H.P. Lovecraft fine-tunes: investigation of the 4K-periodic NLL spike¶
This document is the investigation log for the 4096-token-periodic per-token
NLL spikes observed in all Lovecraft long-context fine-tunes. See
long_context_experiments.md for the parent experiment.
TL;DR. The spikes were a configuration artefact, not a model phenomenon.
The tutorial's old base_finetune_proj.yaml template declared --window-size
as a CLI flag but its dataset_pp_kwargs block only forwarded chat_template
to the dataset project. The block tokenizer therefore received the default
max_length=4096 regardless of what was passed on the command line. Every
"16K training" was 4K-tokenized data padded to 16K by the collator; the model
learned a 4K block structure and reproduced it as periodic NLL spikes on
continuous-text evaluation. The fix was to migrate to projects/finetune_v2.yaml,
which correctly threads ns.seq_len through datasets_preprocessor_args.max_length.
The surviving reasoning trail below is kept because two earlier root-cause theories (packed-data document boundaries, RoPE resonance) looked plausible enough to be written up before the plumbing gap was found. They are wrong; what ruled them out and what replaced them is described at the bottom.
Observation¶
All five trained Lovecraft variants (Mistral / Llama × default / YaRN × sliding / noslide) show exactly-4096-token-periodic NLL spikes when evaluated on a continuous long-context held-out story. The spike phase varies by story (4352 in At the Mountains of Madness, 2304 in The Case of Charles Dexter Ward), but within any given story the spacing is always exactly 4096. Peak values are 2-3 NLL higher than the adjacent low, and NLL decays smoothly over ~4K tokens back to the low before the next spike.

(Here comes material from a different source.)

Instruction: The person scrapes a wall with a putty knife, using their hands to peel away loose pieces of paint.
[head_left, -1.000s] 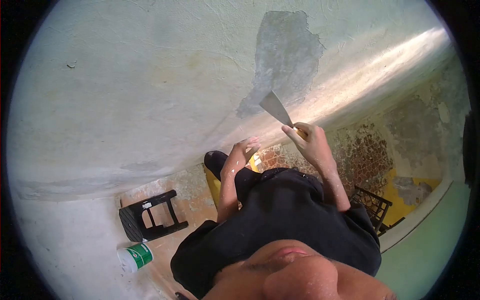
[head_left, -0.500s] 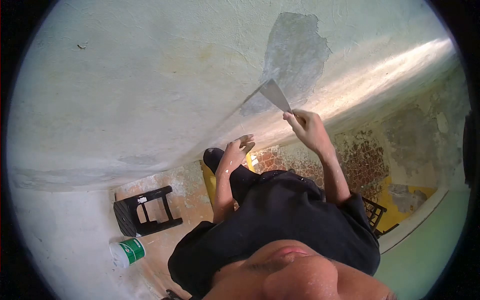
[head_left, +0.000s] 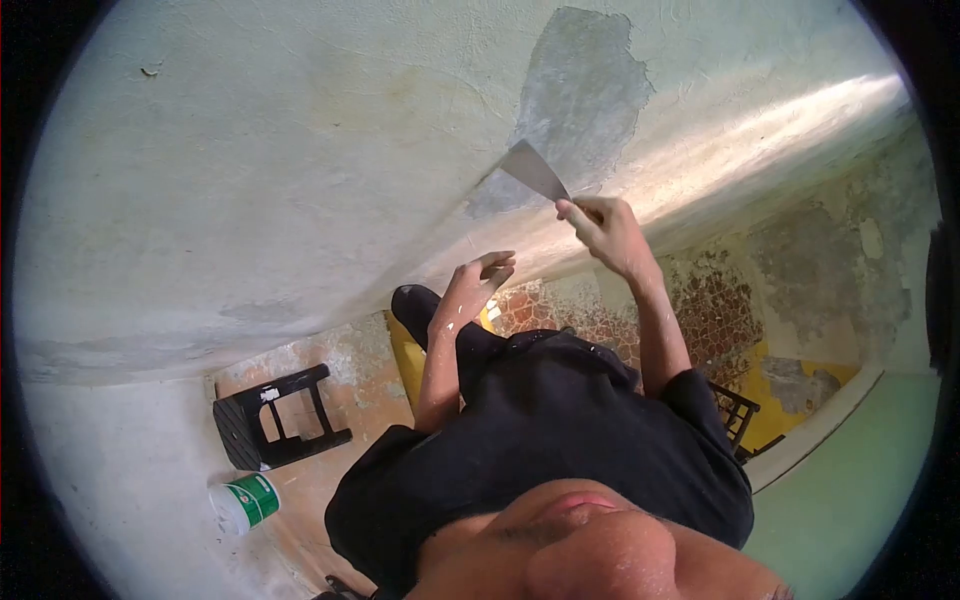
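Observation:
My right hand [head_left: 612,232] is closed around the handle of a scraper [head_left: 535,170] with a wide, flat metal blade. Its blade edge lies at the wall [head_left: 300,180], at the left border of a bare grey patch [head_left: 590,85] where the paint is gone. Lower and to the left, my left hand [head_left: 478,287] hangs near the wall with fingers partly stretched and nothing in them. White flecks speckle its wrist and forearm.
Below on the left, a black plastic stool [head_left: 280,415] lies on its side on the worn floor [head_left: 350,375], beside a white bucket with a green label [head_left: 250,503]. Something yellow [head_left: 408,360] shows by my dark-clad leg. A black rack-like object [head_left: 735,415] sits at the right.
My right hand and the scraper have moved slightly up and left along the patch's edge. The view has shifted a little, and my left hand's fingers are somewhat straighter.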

The untrained base model does not show this pattern -- it has a smooth NLL with gradual degradation past the pretrain context. So the spike is introduced by fine-tuning.
Refuted hypotheses¶
Story-content explanation (refuted)¶
Three spikes at exact 4K multiples can't plausibly be story content coincidence. And the phase-vs-content dependence argues against pure position-locking. Partial evidence: the story text at spike positions is ordinary prose, not structural markers. Confirmed refuted by subsequent experiments.
Mistral sliding-window hypothesis (refuted)¶
Initially suspected that Mistral's sliding_window=4096 caused the first spike via the BOS-drops-out-of-window mechanism (Xiao et al. 2023, Efficient Streaming Language Models with Attention Sinks, arxiv:2309.17453). Refuted by two observations:
- Sliding window is continuous past the first transition; it doesn't predict additional spikes at 8K and 12K.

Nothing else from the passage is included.